I have taken great efforts to understand myself as a person, some of which have left me utterly broken. But given life’s proclivity to break us all, I find it most valuable to be one who is no stranger to repair. However, I continue to find myself within a cognitive landscape that seems foreign. As I twine the planks meant to bridge me over my own chasms, the landscape continually shifts beneath me. There are progressively new cognitive propensities, new sensations, stronger emotions, incomprehensible abstractions, and more vibrant images, all of which seem increasingly destructive when left untamed or misunderstood. Because of this, I have found over the past few years that I have been increasingly unable to translate my thoughts into words. I can not, however, forthrightly attribute this to my unreliable vocabulary, despite it being a fundamental weakness of mine. I’m inclined to believe it is mostly cognitive development to blame, but only time will tell. Nonetheless, being unable to translate thoughts into words distinctly separates me from the rest of the world. In line with Pennebaker and his influenced literature, I believe that the best fix comes in writing.

Writing takes work, but conscientiousness comes in waves with me, ranging from a useless bag of rocks to a productive powerhouse. However, those I’ve worked under and with would refer to me as the latter. It seems that when someone depends on me to accomplish something, I follow through rather exceptionally. Given that, I plan to aid in developing my writing, thinking, beliefs, and verbal ability through publication of my occasional writings. This will hopefully checkmate myself for the following reasons. If I end up deserving it, having people expect and hope to see my writings will mimic dependence while retaining freedom of writing content. Publicizing my writings will also necessitate training verbal caution and accuracy. After all, words meant for the world are words meant to be cautious and precise. It would be gravely irresponsible not to treat it as such. This makes writing unbelievably more difficult but equally just as beneficial. My writing being publicly available and valued incentivizes me to guarantee quality and retain a steady quantity. As expected, I’ll get all the benefits that writing has on vocabulary. If this blog serves this purpose as intended, then great. But after all, it is still an experiment in aiding my cognitive development and may prove ineffective.

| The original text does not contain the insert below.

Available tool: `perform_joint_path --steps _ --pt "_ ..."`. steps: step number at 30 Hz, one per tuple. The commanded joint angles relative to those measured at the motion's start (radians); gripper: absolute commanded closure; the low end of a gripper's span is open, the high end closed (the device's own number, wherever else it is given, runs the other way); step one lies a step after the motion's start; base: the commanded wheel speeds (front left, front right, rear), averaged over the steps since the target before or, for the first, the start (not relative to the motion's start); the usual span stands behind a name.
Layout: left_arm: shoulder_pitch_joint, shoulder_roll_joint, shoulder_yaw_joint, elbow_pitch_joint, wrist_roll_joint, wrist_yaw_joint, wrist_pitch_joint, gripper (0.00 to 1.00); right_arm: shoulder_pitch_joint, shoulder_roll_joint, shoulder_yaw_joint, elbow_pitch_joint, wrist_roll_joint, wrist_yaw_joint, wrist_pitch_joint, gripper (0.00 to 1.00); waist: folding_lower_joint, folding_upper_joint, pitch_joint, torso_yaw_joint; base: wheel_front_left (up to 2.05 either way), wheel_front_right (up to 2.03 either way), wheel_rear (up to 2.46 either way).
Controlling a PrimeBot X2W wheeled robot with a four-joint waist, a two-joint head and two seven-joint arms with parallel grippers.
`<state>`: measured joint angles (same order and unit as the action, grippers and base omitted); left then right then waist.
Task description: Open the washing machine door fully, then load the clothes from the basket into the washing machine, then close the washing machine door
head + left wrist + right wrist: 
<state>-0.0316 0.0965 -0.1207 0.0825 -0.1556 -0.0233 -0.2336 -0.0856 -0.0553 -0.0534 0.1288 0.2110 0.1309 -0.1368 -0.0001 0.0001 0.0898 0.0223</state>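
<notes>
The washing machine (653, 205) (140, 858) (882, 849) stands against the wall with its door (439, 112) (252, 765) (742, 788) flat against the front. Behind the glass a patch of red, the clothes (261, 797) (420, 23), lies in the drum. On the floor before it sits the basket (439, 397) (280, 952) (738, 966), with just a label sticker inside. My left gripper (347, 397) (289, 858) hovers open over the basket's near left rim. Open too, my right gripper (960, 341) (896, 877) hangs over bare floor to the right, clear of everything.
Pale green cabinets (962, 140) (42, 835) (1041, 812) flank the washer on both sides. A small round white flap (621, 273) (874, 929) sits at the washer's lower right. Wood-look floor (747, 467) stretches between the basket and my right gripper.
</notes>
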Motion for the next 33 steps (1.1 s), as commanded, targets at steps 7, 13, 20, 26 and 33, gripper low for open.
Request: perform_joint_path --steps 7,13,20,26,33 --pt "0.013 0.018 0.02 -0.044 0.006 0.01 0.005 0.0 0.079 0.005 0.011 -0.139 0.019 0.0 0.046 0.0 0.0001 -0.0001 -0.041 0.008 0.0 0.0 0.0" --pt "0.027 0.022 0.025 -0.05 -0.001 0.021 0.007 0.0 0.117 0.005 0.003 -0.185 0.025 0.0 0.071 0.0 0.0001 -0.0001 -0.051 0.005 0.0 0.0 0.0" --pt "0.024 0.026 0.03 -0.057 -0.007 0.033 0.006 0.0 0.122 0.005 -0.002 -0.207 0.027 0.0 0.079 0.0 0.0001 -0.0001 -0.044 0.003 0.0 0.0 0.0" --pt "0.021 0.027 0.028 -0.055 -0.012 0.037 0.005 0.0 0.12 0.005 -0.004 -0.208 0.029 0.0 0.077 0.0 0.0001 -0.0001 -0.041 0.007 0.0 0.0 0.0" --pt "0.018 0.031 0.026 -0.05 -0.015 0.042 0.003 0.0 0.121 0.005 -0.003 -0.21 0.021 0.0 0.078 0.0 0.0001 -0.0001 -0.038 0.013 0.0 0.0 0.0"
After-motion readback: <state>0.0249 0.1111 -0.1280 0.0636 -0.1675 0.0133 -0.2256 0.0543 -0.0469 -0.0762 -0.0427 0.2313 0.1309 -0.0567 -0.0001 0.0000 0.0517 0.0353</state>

For now, I am certain I will be posting content in the following categories: awake dreams, difficult writings, psychology, and introspection. For about 2-3 years now, I have begun more and more able to dream while awake. Unlike the typical daydream, I sometimes have little control over the content as if I’m watching a movie. The best way I can describe it is that I momentarily become transported to a completely different universe. Do note that I fortunately still retain low resolution awareness of my surroundings, so I don’t become catatonic. I can sometimes start the dream if I am under rigorous emotional distress. Otherwise, it comes unexpectedly and I can decide whether or not I fall into it. I can mostly see and hear in these dreams, but not literally. As far as I can tell, it is perception without sensation. During these dreams, I feel all the accompanying emotion one would expect given the dream event, such as fear, sorrow, comfort, joy, shame, or regret. Although not to the same extent if the event really happened, it is still considerable. Some have had a lasting effect on me and some have been rather perplexing. I hope to recall some of these lasting dreams as they happen and give a self-analysis on each.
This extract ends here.